Description of the task
Your task is to return the data below, word for word.

Provided material
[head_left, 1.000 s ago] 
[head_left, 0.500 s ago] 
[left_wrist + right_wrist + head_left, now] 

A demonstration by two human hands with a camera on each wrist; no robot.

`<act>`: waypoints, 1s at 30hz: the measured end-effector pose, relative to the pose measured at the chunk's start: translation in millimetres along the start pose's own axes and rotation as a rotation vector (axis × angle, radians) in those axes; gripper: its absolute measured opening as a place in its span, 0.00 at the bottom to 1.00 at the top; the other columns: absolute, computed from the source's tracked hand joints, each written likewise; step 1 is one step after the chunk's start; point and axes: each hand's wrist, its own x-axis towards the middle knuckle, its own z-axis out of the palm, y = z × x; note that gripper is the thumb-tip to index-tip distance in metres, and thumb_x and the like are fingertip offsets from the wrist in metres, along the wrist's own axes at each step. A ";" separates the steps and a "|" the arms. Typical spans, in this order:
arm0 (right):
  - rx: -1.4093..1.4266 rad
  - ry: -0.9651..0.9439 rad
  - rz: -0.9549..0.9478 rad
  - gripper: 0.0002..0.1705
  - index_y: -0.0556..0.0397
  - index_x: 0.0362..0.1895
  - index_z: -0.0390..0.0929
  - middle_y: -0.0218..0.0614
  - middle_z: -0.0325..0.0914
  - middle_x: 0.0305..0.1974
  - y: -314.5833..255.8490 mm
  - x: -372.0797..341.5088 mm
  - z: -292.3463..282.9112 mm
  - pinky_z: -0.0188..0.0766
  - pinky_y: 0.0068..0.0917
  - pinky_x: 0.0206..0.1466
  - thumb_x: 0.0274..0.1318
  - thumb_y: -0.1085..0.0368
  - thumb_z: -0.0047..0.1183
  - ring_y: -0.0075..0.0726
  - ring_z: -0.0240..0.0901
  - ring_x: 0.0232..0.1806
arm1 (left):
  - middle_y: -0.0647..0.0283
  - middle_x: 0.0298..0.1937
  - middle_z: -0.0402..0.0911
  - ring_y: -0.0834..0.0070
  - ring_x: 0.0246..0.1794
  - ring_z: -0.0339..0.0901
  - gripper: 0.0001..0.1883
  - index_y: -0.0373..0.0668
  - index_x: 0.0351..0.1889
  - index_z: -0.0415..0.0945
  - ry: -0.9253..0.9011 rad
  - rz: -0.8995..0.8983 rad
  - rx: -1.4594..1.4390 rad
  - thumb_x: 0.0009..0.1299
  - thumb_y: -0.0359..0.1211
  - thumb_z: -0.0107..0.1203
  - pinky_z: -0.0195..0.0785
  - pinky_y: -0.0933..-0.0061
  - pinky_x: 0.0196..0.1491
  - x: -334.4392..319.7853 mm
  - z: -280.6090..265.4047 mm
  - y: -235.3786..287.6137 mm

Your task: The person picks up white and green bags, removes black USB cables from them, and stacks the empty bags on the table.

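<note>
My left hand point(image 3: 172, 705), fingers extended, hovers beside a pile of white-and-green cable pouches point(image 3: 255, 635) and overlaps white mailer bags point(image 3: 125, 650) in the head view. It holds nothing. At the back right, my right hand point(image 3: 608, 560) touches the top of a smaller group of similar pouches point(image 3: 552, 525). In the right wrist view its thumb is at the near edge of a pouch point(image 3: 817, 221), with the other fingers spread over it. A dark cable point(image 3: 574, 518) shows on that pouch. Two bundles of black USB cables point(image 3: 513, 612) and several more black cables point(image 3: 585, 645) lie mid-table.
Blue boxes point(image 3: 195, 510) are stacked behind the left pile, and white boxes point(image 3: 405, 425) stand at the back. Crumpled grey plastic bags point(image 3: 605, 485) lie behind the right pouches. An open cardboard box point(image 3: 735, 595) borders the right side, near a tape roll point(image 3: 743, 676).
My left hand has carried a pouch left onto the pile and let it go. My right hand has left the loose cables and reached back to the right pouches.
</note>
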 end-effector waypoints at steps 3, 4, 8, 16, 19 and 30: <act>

Your solution
[head_left, 1.000 s ago] 
[head_left, 0.500 s ago] 
[left_wrist + right_wrist + head_left, now] 

A demonstration by two human hands with a camera on each wrist; no robot.

`<act>`: waypoints, 1s at 30hz: the measured end-effector pose, relative to the pose measured at the chunk's start: translation in millimetres along the start pose's own axes and rotation as a rotation vector (axis × angle, radians) in those axes; gripper: its absolute measured opening as a place in its span, 0.00 at the bottom to 1.00 at the top; the other columns: absolute, computed from the source's tracked hand joints, each written likewise; step 1 is one step after the chunk's start; point and axes: each hand's wrist, its own x-axis towards the middle knuckle, its own z-axis out of the palm, y = z × x; note that gripper is the thumb-tip to index-tip distance in metres, and thumb_x and the like are fingertip offsets from the wrist in metres, along the wrist's own axes at each step. A ";" separates the steps and a "|" the arms. Typical spans, in this order:
arm0 (right):
  - rx: -1.4093..1.4266 rad
  - ry: -0.9651..0.9439 rad
  - rz: -0.9549..0.9478 rad
  - gripper: 0.0002..0.1705
  - index_y: -0.0556..0.0397
  - index_x: 0.0362..0.1895
  - index_z: -0.0390..0.0929
  - middle_y: -0.0218..0.0614
  - middle_z: -0.0325..0.0914
  - middle_x: 0.0305..0.1974
  - y: -314.5833..255.8490 mm
  - x: -372.0797..341.5088 mm
  - z: -292.3463..282.9112 mm
  - pinky_z: -0.0188..0.0766
  - pinky_y: 0.0068..0.0917
  - pinky_x: 0.0206..0.1466
  - thumb_x: 0.0274..0.1318
  - thumb_y: -0.1085..0.0368
  - thumb_z: -0.0047..0.1183
  - ring_y: -0.0075..0.0726
  - ring_z: -0.0240..0.0901
  - ring_x: 0.0232..0.1806
arm1 (left):
  - middle_y: -0.0647..0.0283
  - middle_x: 0.0298..0.1937
  - middle_z: -0.0402..0.0911
  - ring_y: -0.0834..0.0070
  - ring_x: 0.0246..0.1794
  - ring_z: -0.0339..0.0901
  - gripper: 0.0001..0.1883
  - index_y: -0.0373..0.0668
  - index_x: 0.0351..0.1889
  - index_z: -0.0415..0.0945
  - ry: -0.9253..0.9011 rad
  - rz: -0.8995..0.8983 rad
  - rx: -1.4594..1.4390 rad
  - thumb_x: 0.0009..0.1299
  - thumb_y: -0.0359..0.1211
  - thumb_z: -0.0107..0.1203
  - pinky_z: -0.0195..0.0785
  - pinky_y: -0.0933..-0.0061
  - pinky_x: 0.0196..0.1491
  - x: -334.4392..319.7853 mm
  - z: -280.6090..265.4047 mm
  - y: -235.3786..287.6137 mm

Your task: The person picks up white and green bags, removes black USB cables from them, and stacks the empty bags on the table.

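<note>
My left hand point(image 3: 172, 705), fingers extended, hovers beside a pile of white-and-green cable pouches point(image 3: 255, 635) and overlaps white mailer bags point(image 3: 125, 650) in the head view. It holds nothing. At the back right, my right hand point(image 3: 608, 560) touches the top of a smaller group of similar pouches point(image 3: 552, 525). In the right wrist view its thumb is at the near edge of a pouch point(image 3: 817, 221), with the other fingers spread over it. A dark cable point(image 3: 574, 518) shows on that pouch. Two bundles of black USB cables point(image 3: 513, 612) and several more black cables point(image 3: 585, 645) lie mid-table.
Blue boxes point(image 3: 195, 510) are stacked behind the left pile, and white boxes point(image 3: 405, 425) stand at the back. Crumpled grey plastic bags point(image 3: 605, 485) lie behind the right pouches. An open cardboard box point(image 3: 735, 595) borders the right side, near a tape roll point(image 3: 743, 676).
My left hand has carried a pouch left onto the pile and let it go. My right hand has left the loose cables and reached back to the right pouches.
</note>
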 end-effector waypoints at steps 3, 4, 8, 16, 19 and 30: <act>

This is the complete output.